GIVEN INFORMATION:

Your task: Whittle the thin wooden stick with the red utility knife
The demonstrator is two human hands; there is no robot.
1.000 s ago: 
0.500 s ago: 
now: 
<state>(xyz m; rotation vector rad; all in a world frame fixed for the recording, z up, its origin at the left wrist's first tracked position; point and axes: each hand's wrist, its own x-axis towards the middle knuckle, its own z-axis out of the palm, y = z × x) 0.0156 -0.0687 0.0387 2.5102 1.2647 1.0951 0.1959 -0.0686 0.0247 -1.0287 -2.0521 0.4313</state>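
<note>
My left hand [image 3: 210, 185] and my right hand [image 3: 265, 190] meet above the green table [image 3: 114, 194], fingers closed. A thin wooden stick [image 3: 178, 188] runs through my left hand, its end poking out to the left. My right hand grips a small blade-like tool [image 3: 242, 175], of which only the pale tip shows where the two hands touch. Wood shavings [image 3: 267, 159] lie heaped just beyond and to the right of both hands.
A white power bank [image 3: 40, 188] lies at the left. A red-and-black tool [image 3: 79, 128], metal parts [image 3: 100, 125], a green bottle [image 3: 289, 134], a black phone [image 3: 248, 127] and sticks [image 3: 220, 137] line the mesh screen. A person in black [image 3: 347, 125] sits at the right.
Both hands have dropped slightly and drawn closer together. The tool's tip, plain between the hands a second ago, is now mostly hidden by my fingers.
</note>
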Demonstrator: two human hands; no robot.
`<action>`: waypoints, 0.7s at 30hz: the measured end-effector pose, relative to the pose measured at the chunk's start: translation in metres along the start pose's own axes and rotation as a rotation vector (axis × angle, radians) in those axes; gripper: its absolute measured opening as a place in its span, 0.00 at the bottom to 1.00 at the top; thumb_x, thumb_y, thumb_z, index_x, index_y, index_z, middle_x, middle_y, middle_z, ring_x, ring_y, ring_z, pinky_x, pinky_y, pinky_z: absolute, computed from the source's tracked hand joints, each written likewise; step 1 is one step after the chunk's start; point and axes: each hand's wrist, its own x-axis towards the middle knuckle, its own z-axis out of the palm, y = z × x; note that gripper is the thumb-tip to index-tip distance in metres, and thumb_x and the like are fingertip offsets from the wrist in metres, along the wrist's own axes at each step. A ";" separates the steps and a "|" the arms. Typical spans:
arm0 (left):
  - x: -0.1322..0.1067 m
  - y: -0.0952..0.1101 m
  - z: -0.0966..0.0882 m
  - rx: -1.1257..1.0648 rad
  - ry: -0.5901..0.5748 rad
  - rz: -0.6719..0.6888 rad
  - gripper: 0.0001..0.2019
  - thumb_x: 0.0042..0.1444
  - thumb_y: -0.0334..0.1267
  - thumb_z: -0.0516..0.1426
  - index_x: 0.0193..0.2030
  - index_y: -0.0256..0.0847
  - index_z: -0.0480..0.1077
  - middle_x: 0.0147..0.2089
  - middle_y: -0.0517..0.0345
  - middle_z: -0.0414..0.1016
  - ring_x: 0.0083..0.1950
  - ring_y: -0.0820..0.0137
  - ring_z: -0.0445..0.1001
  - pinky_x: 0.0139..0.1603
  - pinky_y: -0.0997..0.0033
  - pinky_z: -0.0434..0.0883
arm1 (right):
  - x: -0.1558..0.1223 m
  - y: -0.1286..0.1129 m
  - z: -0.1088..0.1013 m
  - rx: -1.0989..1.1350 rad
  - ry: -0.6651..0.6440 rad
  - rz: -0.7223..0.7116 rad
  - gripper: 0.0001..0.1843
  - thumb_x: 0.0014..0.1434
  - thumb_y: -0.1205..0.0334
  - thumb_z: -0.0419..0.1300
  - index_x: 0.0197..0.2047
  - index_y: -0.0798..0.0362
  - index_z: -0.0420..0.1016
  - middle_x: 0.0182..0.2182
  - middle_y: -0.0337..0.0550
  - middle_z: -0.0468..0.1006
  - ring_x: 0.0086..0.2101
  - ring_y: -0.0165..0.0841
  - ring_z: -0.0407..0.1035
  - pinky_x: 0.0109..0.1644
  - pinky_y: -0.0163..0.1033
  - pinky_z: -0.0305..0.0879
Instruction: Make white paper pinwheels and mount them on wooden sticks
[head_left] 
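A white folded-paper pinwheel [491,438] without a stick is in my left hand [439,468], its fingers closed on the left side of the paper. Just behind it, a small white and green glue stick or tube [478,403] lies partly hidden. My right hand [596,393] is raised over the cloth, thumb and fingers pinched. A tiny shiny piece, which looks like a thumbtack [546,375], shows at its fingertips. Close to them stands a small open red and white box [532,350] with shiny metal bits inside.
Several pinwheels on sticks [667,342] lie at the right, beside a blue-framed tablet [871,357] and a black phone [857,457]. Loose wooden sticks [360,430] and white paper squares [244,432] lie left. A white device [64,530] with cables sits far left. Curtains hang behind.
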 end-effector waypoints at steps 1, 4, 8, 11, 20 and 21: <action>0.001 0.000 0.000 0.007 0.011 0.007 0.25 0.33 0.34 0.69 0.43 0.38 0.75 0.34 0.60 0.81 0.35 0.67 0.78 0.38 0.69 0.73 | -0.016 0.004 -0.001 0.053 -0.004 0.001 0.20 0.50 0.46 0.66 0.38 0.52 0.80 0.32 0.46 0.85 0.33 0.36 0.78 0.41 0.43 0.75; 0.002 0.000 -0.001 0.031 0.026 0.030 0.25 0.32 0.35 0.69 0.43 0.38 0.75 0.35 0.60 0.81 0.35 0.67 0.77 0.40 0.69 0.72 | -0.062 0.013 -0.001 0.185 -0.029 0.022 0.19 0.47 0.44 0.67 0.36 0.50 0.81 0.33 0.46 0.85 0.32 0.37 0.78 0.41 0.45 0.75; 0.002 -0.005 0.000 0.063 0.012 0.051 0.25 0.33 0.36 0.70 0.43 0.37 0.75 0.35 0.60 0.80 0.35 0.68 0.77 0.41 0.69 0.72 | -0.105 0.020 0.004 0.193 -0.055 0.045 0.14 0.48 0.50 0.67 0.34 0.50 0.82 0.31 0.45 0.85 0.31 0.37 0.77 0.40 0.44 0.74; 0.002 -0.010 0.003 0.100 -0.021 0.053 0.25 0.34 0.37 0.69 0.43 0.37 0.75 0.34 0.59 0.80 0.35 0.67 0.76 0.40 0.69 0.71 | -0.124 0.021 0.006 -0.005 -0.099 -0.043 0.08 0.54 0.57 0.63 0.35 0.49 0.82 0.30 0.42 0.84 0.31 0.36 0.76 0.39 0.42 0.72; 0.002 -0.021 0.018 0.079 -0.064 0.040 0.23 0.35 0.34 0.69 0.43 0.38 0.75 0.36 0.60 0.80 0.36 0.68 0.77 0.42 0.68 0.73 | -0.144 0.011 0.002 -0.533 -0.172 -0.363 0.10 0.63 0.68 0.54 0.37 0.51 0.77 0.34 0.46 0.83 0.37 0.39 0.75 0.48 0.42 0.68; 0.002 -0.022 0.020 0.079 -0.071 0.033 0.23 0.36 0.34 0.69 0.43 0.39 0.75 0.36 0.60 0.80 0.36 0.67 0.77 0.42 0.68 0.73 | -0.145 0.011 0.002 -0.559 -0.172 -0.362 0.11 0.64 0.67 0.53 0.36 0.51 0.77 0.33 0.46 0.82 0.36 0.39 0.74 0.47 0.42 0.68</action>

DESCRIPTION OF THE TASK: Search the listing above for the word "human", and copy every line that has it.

RESPONSE TO THE TASK:
The demonstrator is two human hands; there is no robot.
Demonstrator: two human hands; no robot.

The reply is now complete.